→ **INSTRUCTIONS TO FOLLOW**
Check each line of the material below for the word "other". State how many lines have it, and nothing more.

→ **DATASET EXCERPT**
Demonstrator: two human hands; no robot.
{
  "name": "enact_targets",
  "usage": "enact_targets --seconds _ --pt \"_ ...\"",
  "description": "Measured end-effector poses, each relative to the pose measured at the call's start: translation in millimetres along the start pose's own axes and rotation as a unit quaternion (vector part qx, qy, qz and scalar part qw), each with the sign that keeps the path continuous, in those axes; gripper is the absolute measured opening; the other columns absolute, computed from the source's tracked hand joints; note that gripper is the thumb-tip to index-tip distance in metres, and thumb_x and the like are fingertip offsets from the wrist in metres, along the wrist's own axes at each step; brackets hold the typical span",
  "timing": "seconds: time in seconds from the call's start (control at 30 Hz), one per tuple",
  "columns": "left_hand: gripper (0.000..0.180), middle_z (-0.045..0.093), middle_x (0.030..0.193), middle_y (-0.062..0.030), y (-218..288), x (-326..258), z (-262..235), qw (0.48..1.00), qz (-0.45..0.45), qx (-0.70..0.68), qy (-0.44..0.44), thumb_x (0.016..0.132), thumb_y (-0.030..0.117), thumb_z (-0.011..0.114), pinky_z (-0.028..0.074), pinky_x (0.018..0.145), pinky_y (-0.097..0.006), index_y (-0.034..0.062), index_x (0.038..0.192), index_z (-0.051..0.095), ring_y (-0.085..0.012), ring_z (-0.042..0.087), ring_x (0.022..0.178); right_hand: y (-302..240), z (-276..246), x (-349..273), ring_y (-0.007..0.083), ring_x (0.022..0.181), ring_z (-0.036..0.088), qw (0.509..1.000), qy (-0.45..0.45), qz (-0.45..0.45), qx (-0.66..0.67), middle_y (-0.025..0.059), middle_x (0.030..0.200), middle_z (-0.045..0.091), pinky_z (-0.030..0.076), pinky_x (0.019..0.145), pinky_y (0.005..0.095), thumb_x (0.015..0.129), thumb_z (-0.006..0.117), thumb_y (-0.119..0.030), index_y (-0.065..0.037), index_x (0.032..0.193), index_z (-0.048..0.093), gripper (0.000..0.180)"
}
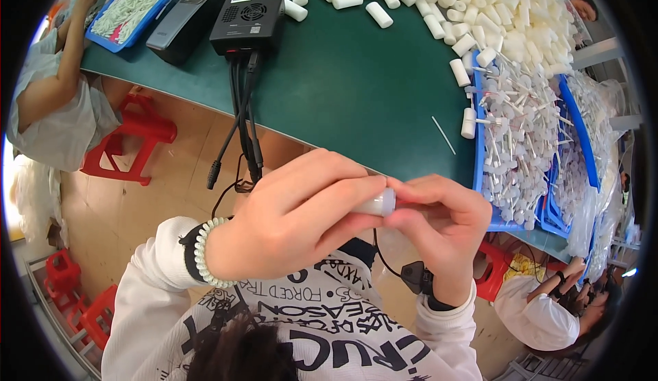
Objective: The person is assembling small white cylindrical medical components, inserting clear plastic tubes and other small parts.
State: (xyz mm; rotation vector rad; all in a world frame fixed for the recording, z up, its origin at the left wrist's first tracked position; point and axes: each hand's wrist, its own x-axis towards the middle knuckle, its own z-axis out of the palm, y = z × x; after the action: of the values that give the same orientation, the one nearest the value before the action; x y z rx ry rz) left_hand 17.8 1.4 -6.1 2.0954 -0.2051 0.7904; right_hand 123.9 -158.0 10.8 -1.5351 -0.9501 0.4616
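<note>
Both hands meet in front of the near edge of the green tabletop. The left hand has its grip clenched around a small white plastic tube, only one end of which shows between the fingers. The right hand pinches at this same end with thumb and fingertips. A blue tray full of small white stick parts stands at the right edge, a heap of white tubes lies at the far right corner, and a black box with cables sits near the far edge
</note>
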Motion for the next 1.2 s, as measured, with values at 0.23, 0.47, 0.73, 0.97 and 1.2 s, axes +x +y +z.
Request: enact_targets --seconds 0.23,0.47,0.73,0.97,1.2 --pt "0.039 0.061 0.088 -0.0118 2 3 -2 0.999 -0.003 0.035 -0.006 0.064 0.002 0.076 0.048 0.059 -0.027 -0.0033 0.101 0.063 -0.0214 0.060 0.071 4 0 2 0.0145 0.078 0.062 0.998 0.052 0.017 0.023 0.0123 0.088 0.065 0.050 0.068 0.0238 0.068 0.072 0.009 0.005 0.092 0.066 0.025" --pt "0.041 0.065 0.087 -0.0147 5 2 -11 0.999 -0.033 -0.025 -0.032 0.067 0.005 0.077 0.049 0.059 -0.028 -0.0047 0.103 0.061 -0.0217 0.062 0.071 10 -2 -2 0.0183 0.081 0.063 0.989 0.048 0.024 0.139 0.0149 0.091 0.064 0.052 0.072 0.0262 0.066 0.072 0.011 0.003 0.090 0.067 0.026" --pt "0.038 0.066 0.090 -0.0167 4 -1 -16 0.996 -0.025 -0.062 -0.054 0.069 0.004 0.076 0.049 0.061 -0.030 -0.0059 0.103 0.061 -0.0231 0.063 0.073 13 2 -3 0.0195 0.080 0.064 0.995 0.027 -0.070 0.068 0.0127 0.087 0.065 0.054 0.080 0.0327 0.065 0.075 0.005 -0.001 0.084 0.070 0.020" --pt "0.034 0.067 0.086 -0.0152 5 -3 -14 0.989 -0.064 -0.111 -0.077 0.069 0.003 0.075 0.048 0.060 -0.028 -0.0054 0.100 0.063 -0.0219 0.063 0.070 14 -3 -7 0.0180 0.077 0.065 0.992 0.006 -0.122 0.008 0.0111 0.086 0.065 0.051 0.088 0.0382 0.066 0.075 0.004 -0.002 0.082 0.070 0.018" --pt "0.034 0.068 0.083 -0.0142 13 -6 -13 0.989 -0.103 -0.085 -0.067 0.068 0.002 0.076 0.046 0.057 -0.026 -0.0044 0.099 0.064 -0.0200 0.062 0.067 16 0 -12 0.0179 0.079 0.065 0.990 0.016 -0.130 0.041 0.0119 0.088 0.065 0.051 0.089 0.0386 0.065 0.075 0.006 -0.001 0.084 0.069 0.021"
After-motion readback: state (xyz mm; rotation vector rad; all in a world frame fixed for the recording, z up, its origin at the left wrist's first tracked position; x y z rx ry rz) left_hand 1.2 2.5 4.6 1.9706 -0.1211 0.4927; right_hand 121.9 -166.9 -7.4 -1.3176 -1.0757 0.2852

→ **WRITTEN RESPONSE**
2